→ PROBLEM REQUIREMENTS:
I need the number of lines in the listing below that include the string "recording", and only that number.

++++++++++

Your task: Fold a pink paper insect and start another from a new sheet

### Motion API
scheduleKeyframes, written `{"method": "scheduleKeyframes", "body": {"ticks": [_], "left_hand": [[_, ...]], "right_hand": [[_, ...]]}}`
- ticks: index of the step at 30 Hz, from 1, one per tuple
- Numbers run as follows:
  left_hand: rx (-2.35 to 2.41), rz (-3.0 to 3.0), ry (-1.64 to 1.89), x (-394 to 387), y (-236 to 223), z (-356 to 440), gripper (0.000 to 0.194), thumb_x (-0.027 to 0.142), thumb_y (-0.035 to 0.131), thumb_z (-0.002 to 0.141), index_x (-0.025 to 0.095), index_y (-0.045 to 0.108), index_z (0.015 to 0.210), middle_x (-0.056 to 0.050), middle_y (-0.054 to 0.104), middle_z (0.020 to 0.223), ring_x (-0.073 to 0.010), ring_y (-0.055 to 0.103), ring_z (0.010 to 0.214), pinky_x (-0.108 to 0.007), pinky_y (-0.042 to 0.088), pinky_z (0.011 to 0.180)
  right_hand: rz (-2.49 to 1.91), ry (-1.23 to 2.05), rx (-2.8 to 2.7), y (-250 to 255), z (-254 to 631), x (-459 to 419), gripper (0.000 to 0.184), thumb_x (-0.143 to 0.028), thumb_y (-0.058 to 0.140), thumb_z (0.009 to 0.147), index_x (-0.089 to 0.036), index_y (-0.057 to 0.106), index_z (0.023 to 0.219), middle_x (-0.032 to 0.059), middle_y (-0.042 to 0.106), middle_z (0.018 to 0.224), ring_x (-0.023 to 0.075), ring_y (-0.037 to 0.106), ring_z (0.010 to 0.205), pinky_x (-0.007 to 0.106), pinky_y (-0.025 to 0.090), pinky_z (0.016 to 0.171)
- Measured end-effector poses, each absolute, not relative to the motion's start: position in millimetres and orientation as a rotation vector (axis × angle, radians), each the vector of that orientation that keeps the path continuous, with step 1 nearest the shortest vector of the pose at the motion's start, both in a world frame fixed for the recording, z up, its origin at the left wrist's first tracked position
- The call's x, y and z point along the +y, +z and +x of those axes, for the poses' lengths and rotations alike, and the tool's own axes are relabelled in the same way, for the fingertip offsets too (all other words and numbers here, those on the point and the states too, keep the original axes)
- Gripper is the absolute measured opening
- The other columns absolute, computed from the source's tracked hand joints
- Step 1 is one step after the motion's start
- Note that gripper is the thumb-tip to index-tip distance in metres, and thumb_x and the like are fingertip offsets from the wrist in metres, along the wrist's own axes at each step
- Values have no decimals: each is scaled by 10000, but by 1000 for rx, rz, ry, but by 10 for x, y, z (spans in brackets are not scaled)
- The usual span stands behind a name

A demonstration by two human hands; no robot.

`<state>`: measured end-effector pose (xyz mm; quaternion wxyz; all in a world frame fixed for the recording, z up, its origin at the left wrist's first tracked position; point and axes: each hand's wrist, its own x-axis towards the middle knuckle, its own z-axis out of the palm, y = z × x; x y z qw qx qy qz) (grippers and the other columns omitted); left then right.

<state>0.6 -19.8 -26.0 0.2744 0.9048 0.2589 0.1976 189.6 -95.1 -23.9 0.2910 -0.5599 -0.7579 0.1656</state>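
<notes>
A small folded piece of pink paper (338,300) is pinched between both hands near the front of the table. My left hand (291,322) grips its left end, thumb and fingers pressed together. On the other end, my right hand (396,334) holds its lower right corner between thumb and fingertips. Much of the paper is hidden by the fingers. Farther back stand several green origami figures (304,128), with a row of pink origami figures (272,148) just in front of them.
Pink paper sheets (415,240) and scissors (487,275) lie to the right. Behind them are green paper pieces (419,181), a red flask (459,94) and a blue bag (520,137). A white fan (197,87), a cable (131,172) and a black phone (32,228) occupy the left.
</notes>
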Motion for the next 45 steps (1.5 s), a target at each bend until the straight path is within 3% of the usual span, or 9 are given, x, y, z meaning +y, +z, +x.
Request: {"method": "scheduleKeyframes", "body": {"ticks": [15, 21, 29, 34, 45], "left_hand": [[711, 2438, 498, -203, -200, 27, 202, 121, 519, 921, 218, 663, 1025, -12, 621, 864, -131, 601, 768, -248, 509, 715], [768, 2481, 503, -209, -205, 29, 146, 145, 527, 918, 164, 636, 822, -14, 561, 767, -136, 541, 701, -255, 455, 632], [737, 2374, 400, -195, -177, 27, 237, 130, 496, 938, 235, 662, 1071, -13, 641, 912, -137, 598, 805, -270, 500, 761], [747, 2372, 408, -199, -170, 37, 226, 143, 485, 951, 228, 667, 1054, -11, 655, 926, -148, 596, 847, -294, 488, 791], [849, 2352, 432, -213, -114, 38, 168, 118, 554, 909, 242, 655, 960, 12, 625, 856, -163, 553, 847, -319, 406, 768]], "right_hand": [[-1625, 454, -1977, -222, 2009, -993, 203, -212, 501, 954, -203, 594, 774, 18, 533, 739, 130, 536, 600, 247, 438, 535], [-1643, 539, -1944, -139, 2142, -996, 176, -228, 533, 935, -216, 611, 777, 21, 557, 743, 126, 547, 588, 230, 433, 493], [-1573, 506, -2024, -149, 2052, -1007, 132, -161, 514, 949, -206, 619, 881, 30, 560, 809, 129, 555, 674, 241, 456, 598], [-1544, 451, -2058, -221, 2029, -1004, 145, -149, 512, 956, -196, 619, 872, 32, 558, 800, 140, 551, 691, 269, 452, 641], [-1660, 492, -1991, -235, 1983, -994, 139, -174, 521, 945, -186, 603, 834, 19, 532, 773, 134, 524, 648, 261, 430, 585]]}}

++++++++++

→ ANSWER TO THIS TASK:
2